— Хороший вы человек, Мак. Вы мне всегда нравились.
Он закрыл глаза, и Макинтош подумал, что больше он их уже, наверно, не откроет. Ужасно хотелось пить, во рту пересохло. Повар-китаец безмолвно подставил ему стул. Он сел рядом с кроватью. Сколько времени так прошло, он не знал. Ночь тянулась нескончаемо. Кто-то из сидевших на полу вдруг по-детски, в голос заплакал, и Макинтош, оглянувшись, увидел, что спальня полна туземцев. Они сидели на корточках, бок о бок, мужчины и женщины, не сводя глаз с кровати.
— Зачем они здесь? — проговорил Макинтош.— У них нет никакого права тут быть. Выгоните их, выгоните их всех до единого.
Его распоряжение, как видно, разбудило Уокера — он снова открыл глаза, теперь совсем мутные, и попытался заговорить. Но сил у него уже почти не было, Макинтош с трудом разбирал слова.
— Пусть останутся. Они мои дети. Их место тут.
Макинтош обернулся к туземцам.
— Останьтесь. Он хочет, чтобы вы были тут. Но молчите.
Бескровное лицо старика тронула легкая улыбка.
— Поближе,— позвал он.
Макинтош нагнулся к нему. Его глаза были закрыты, и слова прошелестели, как ветер в листьях кокосовой пальмы.
— Дайте мне еще выпить. Мне надо сказать...

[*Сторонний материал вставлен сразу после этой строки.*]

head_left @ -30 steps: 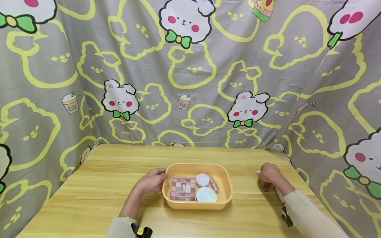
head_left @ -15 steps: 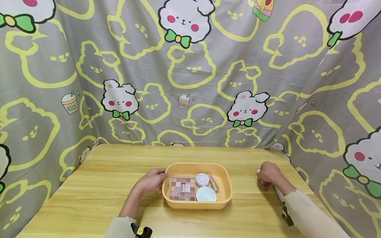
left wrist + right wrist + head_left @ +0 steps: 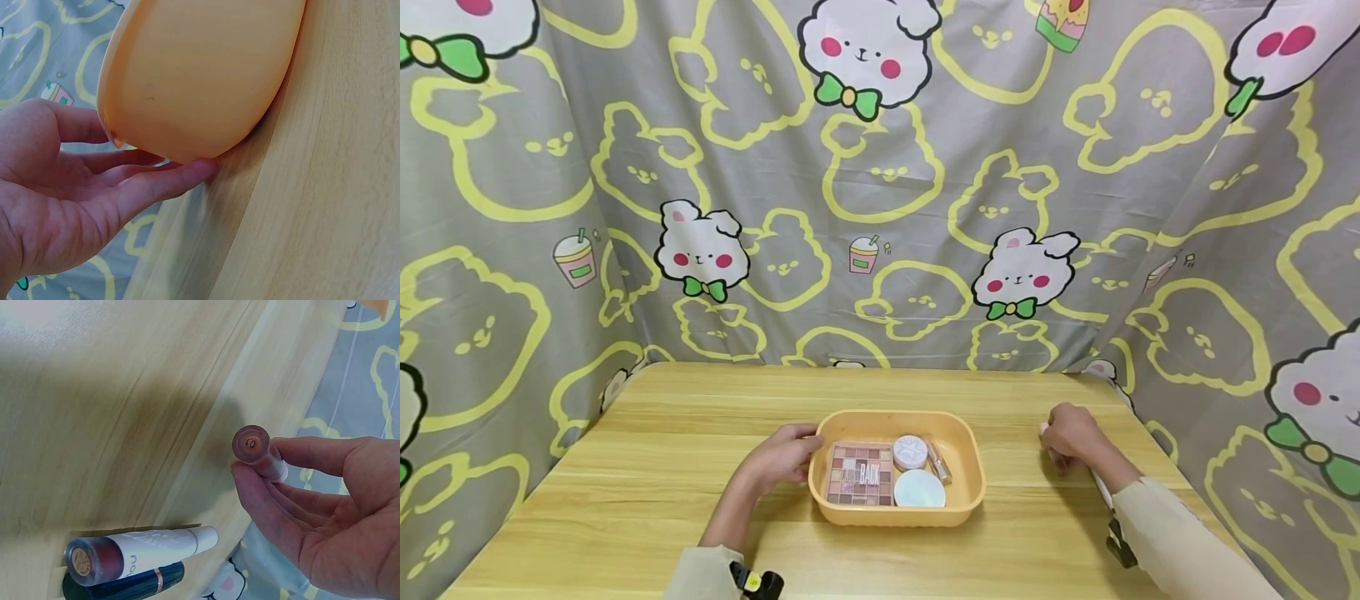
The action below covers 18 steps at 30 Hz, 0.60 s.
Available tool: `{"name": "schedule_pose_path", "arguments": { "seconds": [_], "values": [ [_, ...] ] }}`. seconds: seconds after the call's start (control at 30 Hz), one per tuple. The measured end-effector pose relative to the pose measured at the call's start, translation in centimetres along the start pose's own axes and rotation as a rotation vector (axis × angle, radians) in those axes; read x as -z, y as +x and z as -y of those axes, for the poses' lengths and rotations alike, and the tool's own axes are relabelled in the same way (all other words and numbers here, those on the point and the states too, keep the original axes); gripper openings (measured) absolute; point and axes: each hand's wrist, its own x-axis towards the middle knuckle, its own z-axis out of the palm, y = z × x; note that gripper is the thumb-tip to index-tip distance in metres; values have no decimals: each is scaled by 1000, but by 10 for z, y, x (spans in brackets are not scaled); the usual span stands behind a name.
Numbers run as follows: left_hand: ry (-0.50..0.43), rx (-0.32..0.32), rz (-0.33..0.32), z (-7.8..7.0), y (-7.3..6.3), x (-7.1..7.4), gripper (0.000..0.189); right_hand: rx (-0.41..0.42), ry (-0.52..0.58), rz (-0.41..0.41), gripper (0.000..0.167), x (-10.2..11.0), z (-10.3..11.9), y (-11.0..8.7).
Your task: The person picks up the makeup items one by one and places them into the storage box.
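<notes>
My left hand (image 3: 781, 458) grips the left end of an orange plastic basin (image 3: 906, 518), fingers against its wall and rim in the left wrist view. In the basin lie an eyeshadow palette (image 3: 861, 477) lettered "BACK", a round star-patterned compact (image 3: 911, 452), a larger pale round compact (image 3: 920, 489) and a lipstick (image 3: 938, 463). To the right, my right hand (image 3: 1075, 435) pinches a small lip gloss tube (image 3: 252, 444) between thumb and fingers, its pinkish end marked "01" facing the wrist camera.
Below the right hand, a white tube with a reddish end (image 3: 156, 550) and a dark tube with a gold band (image 3: 125, 582) lie side by side on the wooden table (image 3: 700, 408). Patterned grey curtains (image 3: 805, 183) stand behind and at both sides.
My right hand has moved slightly left and farther from me, with the lip gloss tube in its fingers. The left hand and the basin stay where they were.
</notes>
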Motion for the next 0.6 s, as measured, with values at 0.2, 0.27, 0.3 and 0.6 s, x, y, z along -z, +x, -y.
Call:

На этот раз Макинтош не стал разбавлять виски водой. Уокер последним напряжением воли собрался с силами.
— Не устраивайте шума. В девяносто пятом во время волнений убили белых, и военные корабли обстреляли деревни. Погибло много ни в чем не повинных людей. В Апии они все дураки. Если поднять шум, наказание понесут не те. Я хочу, чтобы никого не наказывали.
Он умолк, переводя дух.
— Вы скажете, что это был несчастный случай. И никто не виноват. Обещайте.
— Я сделаю все, как вы хотите,— прошептал Макинтош.
— Молодчина. Такого второго поискать. Они же дети. Я их отец. А отец никогда не даст своих детей в обиду.
Он издал что-то вроде слабого призрачного смешка.
— Вы ведь верующий, Мак. Как там сказано насчет прощения? Ну, вы знаете.
Макинтош ответил не сразу. У него дрожали губы.
— «Прости им, ибо не ведают, что творят»?
— Вот-вот. Прости им. Я же их любил, вы знаете. Всегда любил.
Он вздохнул. Его губы еле шевелились, и Макинтошу пришлось почти прижаться к ним ухом, чтобы расслышать.
— Возьмите меня за руку,— попросил Уокер.
Макинтош охнул. Сердце у него невыносимо сжалось. Он взял руку старика, такую холодную и слабую — грубую, мозолистую руку, и так сидел и держал ее, покуда вдруг тишину не нарушил протяжный клокочущий хрип. Жуткий, пугающий. Уокер умер. Туземцы разразились причитаниями. По щекам у них бежали слезы, они рыдали и били себя в грудь.